Print the first line of the data below and every one after it, through the line containing "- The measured", exactly as written.

Dataset extract Block Start

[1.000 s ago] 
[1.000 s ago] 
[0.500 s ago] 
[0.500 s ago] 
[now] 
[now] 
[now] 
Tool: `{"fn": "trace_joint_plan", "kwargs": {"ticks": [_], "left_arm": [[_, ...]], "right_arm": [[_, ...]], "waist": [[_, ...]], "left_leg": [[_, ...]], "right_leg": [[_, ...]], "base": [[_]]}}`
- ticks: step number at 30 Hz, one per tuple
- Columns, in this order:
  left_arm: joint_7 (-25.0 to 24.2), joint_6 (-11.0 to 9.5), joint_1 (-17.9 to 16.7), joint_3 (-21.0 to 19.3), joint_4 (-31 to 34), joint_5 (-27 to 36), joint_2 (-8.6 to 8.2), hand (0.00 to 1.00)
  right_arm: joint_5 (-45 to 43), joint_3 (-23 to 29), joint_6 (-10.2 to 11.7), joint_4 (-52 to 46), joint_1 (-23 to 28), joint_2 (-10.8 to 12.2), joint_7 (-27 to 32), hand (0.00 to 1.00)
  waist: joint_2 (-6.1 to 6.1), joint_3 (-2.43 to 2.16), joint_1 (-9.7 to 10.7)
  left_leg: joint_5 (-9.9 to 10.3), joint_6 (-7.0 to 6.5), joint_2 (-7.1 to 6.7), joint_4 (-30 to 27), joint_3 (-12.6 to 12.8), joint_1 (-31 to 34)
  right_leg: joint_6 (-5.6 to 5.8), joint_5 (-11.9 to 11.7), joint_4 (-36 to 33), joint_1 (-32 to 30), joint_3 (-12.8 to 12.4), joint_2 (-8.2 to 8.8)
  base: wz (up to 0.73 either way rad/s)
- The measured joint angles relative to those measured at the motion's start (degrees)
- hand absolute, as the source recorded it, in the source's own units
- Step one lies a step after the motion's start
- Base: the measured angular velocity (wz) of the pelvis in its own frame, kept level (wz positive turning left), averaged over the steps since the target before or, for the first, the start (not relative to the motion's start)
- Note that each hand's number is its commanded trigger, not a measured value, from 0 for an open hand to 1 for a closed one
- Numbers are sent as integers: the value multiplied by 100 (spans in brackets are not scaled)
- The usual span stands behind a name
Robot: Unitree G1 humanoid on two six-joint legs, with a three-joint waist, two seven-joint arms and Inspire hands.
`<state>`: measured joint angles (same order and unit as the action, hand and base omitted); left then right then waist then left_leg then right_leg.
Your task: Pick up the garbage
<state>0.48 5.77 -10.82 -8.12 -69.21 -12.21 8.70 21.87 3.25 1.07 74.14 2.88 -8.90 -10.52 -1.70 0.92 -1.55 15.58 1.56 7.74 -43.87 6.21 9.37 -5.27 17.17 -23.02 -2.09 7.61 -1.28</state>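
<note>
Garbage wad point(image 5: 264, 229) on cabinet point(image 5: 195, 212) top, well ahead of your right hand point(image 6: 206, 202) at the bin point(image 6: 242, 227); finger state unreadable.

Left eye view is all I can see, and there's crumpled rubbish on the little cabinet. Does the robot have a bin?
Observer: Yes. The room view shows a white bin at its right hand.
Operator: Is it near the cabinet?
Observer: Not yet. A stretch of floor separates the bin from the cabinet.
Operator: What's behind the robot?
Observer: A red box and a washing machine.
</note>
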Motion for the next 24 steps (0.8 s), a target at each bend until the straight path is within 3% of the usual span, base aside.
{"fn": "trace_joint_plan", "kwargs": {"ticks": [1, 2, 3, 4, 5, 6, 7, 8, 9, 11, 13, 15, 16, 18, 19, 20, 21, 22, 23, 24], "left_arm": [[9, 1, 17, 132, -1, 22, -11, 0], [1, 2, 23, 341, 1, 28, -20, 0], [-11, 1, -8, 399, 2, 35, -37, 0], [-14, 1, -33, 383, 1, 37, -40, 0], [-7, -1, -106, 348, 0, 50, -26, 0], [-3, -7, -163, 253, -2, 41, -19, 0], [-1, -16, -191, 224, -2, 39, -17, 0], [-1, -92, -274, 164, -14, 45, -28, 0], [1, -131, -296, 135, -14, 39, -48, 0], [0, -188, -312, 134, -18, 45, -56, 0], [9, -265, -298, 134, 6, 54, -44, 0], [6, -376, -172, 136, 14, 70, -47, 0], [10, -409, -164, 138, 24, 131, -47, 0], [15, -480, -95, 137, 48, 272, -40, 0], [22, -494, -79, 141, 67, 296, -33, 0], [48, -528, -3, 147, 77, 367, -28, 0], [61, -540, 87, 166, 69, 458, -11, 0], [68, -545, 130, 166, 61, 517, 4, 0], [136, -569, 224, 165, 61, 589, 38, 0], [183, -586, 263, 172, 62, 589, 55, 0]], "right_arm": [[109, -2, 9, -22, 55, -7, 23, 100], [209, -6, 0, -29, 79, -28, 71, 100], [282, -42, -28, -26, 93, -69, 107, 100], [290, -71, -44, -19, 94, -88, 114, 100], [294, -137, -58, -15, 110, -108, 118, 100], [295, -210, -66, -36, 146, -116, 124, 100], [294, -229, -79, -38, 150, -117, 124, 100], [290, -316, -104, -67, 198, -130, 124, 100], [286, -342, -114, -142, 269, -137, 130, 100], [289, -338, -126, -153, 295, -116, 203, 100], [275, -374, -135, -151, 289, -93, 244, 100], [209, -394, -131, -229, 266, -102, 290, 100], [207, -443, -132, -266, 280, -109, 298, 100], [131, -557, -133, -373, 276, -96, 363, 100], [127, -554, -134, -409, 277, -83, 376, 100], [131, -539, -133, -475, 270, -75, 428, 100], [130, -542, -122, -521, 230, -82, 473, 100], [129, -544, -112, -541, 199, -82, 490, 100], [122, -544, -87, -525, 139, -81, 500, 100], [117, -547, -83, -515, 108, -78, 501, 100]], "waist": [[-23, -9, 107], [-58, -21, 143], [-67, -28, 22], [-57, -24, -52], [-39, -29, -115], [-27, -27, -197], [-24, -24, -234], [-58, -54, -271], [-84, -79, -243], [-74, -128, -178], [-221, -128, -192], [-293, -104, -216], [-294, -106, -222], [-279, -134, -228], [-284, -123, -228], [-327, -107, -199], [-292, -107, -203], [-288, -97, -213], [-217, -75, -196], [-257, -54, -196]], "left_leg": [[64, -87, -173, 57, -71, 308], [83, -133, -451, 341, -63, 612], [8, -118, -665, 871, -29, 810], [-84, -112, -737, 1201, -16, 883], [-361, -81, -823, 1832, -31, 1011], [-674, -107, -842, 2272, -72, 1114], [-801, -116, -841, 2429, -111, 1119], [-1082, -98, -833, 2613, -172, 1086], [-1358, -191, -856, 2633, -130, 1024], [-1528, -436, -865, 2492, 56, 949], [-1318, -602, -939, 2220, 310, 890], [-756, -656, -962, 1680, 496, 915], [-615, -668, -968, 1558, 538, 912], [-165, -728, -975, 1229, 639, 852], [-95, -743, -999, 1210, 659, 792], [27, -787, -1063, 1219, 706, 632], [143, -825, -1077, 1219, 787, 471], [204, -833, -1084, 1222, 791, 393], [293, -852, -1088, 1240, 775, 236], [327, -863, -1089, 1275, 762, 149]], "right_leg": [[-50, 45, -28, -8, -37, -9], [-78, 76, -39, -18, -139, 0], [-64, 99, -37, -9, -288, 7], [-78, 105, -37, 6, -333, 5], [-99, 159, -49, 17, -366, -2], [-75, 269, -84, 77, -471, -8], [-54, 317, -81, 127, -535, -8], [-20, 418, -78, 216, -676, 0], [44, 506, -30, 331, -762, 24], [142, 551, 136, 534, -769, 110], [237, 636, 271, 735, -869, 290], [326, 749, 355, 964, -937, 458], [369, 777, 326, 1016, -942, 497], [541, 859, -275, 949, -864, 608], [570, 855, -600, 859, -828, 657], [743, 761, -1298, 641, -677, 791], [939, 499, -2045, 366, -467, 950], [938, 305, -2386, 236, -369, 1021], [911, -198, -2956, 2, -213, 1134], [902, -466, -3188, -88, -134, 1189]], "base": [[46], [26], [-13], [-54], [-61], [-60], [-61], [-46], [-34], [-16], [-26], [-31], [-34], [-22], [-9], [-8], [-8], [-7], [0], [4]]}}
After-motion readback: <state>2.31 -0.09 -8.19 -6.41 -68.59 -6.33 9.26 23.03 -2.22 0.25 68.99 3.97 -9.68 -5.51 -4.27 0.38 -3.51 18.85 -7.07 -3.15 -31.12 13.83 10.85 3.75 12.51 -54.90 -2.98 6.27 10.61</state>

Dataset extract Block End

▶ Solution to the exercise:
[1.000 s ago] 
[1.000 s ago] 
[0.500 s ago] 
[0.500 s ago] 
[now] 
[now] 
[now] 
Tool: `{"fn": "trace_joint_plan", "kwargs": {"ticks": [_], "left_arm": [[_, ...]], "right_arm": [[_, ...]], "waist": [[_, ...]], "left_leg": [[_, ...]], "right_leg": [[_, ...]], "base": [[_]]}}`
- ticks: step number at 30 Hz, one per tuple
- Columns, in this order:
  left_arm: joint_7 (-25.0 to 24.2), joint_6 (-11.0 to 9.5), joint_1 (-17.9 to 16.7), joint_3 (-21.0 to 19.3), joint_4 (-31 to 34), joint_5 (-27 to 36), joint_2 (-8.6 to 8.2), hand (0.00 to 1.00)
  right_arm: joint_5 (-45 to 43), joint_3 (-23 to 29), joint_6 (-10.2 to 11.7), joint_4 (-52 to 46), joint_1 (-23 to 28), joint_2 (-10.8 to 12.2), joint_7 (-27 to 32), hand (0.00 to 1.00)
  waist: joint_2 (-6.1 to 6.1), joint_3 (-2.43 to 2.16), joint_1 (-9.7 to 10.7)
  left_leg: joint_5 (-9.9 to 10.3), joint_6 (-7.0 to 6.5), joint_2 (-7.1 to 6.7), joint_4 (-30 to 27), joint_3 (-12.6 to 12.8), joint_1 (-31 to 34)
  right_leg: joint_6 (-5.6 to 5.8), joint_5 (-11.9 to 11.7), joint_4 (-36 to 33), joint_1 (-32 to 30), joint_3 (-12.8 to 12.4), joint_2 (-8.2 to 8.8)
  base: wz (up to 0.73 either way rad/s)
- The measured joint angles relative to those measured at the motion's start (degrees)

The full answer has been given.